__Directions for this task__
Please write out only the lines from the line with "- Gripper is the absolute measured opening" to the line with "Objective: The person", inclusive, exactly as they stand below, without the pictures.

__Supplied information__
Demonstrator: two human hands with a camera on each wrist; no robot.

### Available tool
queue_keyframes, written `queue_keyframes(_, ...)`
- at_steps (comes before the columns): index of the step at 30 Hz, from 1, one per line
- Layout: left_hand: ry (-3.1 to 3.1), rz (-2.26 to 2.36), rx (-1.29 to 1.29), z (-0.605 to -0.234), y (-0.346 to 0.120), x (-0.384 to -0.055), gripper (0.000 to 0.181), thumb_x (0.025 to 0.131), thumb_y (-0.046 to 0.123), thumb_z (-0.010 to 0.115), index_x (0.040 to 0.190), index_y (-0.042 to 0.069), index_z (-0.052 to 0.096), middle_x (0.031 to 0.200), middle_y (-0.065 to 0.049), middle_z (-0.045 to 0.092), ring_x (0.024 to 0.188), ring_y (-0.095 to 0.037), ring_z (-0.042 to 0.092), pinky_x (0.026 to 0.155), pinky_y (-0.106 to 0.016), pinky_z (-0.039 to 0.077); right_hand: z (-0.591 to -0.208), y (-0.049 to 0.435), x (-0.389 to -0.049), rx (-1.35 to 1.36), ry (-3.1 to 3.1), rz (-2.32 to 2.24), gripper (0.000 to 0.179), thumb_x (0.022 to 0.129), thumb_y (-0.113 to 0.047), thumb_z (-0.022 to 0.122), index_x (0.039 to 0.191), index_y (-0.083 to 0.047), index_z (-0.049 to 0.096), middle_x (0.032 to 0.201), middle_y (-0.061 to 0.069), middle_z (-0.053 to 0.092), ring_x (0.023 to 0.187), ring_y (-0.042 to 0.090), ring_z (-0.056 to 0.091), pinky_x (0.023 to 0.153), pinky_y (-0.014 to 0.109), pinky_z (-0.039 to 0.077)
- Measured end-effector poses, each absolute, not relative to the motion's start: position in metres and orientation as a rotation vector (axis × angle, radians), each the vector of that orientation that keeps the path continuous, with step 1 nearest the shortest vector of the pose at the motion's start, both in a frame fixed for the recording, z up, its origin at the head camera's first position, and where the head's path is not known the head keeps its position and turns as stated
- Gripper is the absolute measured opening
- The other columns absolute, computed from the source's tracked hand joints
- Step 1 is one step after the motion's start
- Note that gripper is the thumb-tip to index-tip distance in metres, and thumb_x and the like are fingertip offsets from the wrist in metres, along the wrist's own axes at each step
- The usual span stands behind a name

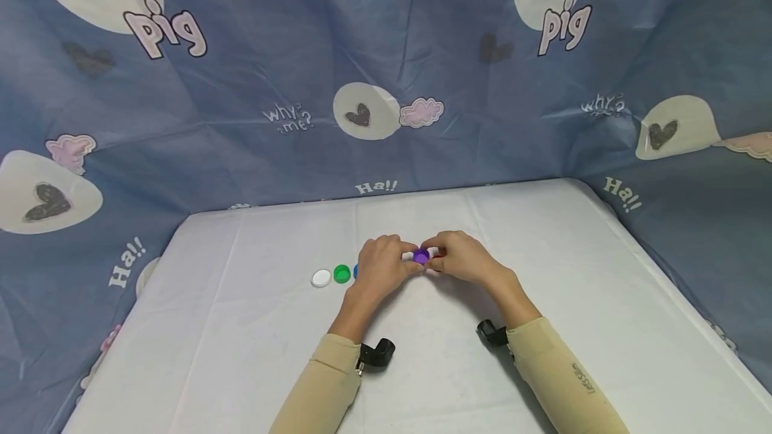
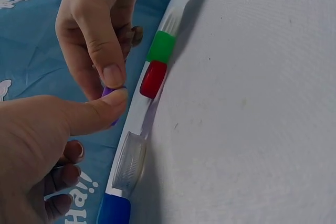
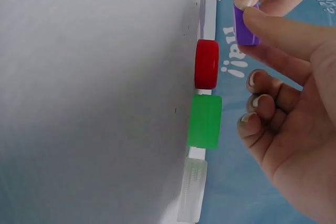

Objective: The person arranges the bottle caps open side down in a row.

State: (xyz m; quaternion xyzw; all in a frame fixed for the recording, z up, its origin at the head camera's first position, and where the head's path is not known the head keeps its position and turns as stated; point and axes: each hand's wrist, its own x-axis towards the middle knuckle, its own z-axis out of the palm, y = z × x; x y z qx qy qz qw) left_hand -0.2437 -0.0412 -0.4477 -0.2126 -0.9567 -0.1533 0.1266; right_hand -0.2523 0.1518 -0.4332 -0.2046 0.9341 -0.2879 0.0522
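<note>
Wrinkled blue cloth (image 1: 241, 166), printed with pale blobs (image 1: 382, 112), grey hearts (image 1: 360, 115), pink clouds (image 1: 421, 112) and lettering (image 1: 161, 27), rises behind the surface (image 1: 603, 327) and along both sides. The surface is white, faintly creased; light glints on the cloth's upper right.

one purple cap (image 1: 421, 256), one red cap (image 3: 207, 64), one blue cap (image 2: 114, 210), two green caps (image 1: 342, 274) and three white or clear caps (image 1: 321, 278): eight in all across the views. one left hand (image 1: 381, 263), one right hand (image 1: 463, 256), two sleeves (image 1: 319, 380), two black wrist devices (image 1: 378, 353), two "pig" prints (image 1: 169, 32), one table (image 1: 241, 353).
</note>
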Motion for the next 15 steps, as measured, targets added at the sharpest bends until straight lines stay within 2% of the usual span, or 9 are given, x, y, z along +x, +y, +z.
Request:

__Written solution__
- Gripper is the absolute measured opening
- The other columns absolute, computed from the source's tracked hand joints
- Step 1 is one step after the motion's start
- Note that gripper is the thumb-tip to index-tip distance in metres, and thumb_x and the like are fingertip offsets from the wrist in metres, along the wrist's own axes at each step
- The usual span stands behind a name


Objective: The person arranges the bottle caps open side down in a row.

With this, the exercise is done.